Saved data entries
▼
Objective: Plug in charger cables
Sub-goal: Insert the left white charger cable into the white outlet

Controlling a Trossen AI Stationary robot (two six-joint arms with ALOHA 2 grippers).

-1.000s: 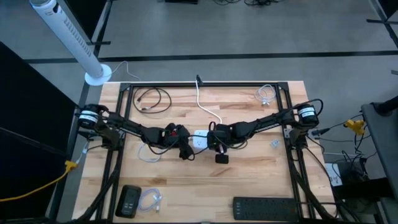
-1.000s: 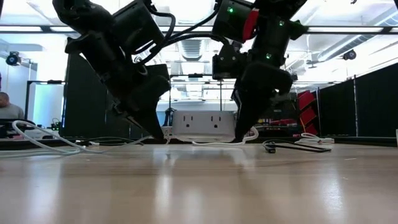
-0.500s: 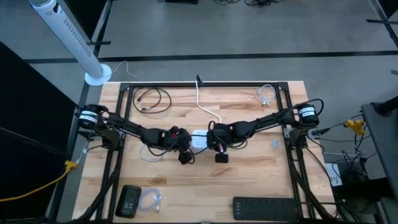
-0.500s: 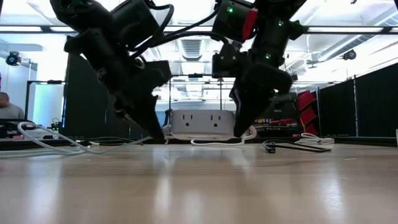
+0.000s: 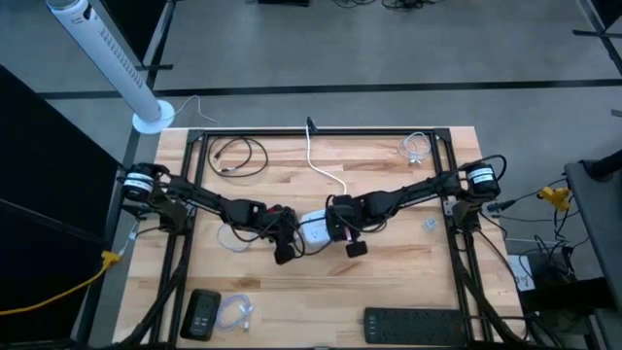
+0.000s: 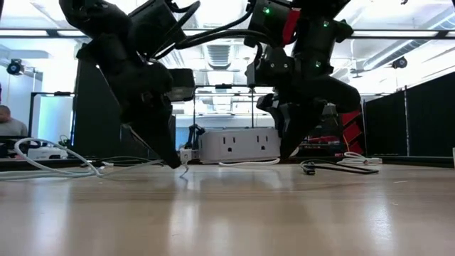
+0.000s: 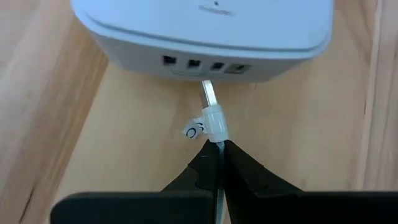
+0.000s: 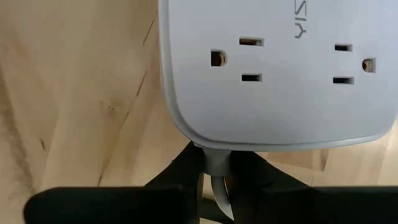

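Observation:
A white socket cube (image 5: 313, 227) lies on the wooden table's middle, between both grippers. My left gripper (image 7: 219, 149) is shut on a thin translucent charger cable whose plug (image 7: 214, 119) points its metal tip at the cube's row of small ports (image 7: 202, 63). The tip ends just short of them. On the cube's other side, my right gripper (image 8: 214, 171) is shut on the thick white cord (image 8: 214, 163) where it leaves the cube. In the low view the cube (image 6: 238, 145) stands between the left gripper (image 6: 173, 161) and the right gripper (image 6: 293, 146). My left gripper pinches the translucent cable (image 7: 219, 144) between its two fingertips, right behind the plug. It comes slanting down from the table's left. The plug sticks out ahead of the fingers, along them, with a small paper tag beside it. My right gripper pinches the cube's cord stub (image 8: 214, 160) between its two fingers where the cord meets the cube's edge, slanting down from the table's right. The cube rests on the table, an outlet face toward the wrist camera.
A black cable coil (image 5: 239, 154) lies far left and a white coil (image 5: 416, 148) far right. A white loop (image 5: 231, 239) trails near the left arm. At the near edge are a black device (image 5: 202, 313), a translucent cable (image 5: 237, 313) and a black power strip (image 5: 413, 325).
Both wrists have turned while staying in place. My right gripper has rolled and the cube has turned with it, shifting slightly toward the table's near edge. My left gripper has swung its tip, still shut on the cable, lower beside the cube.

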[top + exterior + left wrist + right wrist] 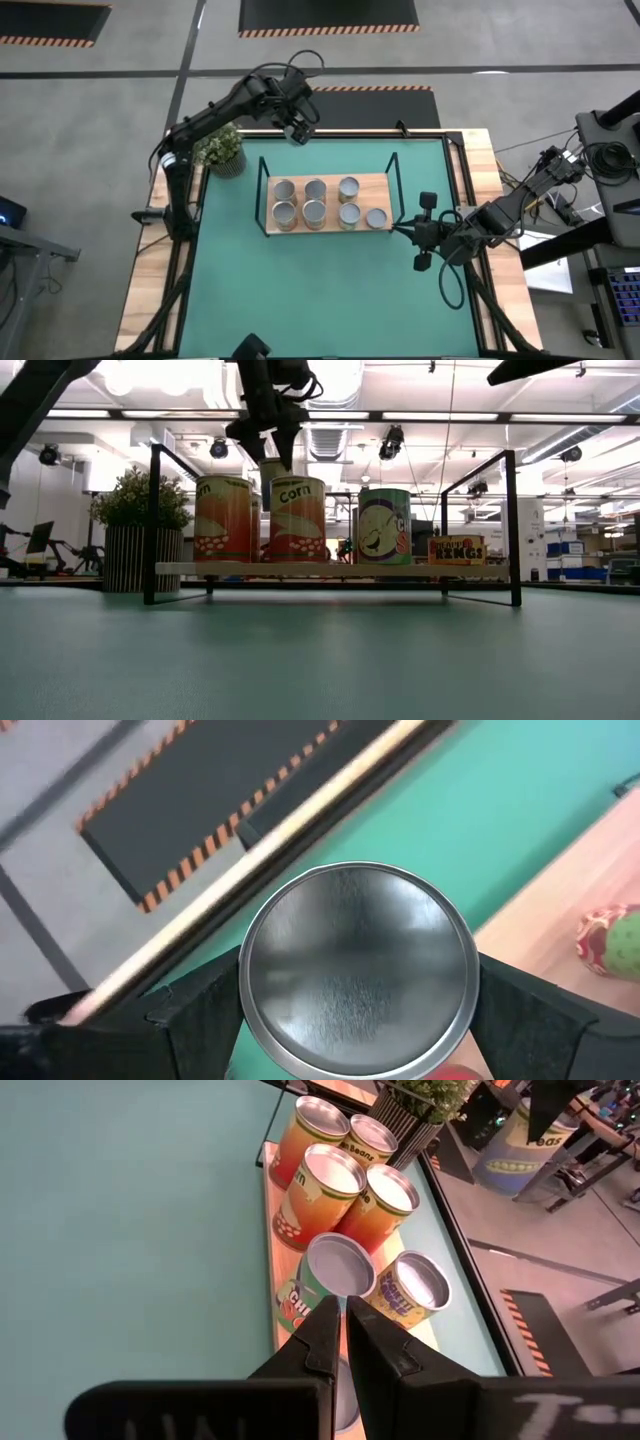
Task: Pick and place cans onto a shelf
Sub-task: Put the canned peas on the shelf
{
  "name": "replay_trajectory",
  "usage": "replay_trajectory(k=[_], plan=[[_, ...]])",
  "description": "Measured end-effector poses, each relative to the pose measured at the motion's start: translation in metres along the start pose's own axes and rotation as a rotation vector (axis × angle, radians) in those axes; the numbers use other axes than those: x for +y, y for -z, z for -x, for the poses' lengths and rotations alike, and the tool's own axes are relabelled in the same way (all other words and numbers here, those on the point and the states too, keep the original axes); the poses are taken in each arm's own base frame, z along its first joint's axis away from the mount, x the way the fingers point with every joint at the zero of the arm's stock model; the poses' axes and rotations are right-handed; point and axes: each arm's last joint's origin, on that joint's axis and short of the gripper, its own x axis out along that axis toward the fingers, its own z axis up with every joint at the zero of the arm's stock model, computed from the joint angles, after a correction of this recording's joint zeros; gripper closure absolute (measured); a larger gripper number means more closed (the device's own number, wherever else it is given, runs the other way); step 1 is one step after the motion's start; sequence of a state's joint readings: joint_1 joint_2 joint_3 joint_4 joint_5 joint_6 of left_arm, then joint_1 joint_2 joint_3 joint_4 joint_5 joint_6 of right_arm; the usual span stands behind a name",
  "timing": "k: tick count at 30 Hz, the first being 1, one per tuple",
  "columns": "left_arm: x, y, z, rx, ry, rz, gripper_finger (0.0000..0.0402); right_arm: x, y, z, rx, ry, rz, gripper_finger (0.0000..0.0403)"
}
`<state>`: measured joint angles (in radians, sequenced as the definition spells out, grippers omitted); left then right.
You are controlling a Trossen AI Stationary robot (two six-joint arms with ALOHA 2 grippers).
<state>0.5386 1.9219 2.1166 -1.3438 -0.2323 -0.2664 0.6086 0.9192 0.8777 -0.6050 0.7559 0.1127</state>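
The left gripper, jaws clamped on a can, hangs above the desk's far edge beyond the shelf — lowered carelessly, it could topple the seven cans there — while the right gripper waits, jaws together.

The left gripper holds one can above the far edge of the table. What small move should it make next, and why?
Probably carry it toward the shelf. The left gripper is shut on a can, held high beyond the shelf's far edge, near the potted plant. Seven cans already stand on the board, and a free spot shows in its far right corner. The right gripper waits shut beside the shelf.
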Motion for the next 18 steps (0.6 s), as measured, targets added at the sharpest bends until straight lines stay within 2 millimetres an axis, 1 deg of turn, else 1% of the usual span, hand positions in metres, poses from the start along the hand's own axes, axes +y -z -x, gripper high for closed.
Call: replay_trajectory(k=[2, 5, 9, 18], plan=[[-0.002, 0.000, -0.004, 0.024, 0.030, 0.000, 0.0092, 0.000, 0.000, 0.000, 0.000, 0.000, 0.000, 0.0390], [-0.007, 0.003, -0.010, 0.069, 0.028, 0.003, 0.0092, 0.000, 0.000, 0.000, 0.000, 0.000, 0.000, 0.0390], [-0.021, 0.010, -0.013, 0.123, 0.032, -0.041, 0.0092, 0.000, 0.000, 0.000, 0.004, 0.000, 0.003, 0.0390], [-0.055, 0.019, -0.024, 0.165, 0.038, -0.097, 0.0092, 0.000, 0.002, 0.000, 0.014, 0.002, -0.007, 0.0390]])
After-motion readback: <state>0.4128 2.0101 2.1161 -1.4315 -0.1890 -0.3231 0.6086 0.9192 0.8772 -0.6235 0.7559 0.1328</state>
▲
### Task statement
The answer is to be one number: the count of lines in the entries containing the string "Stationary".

### Task response
2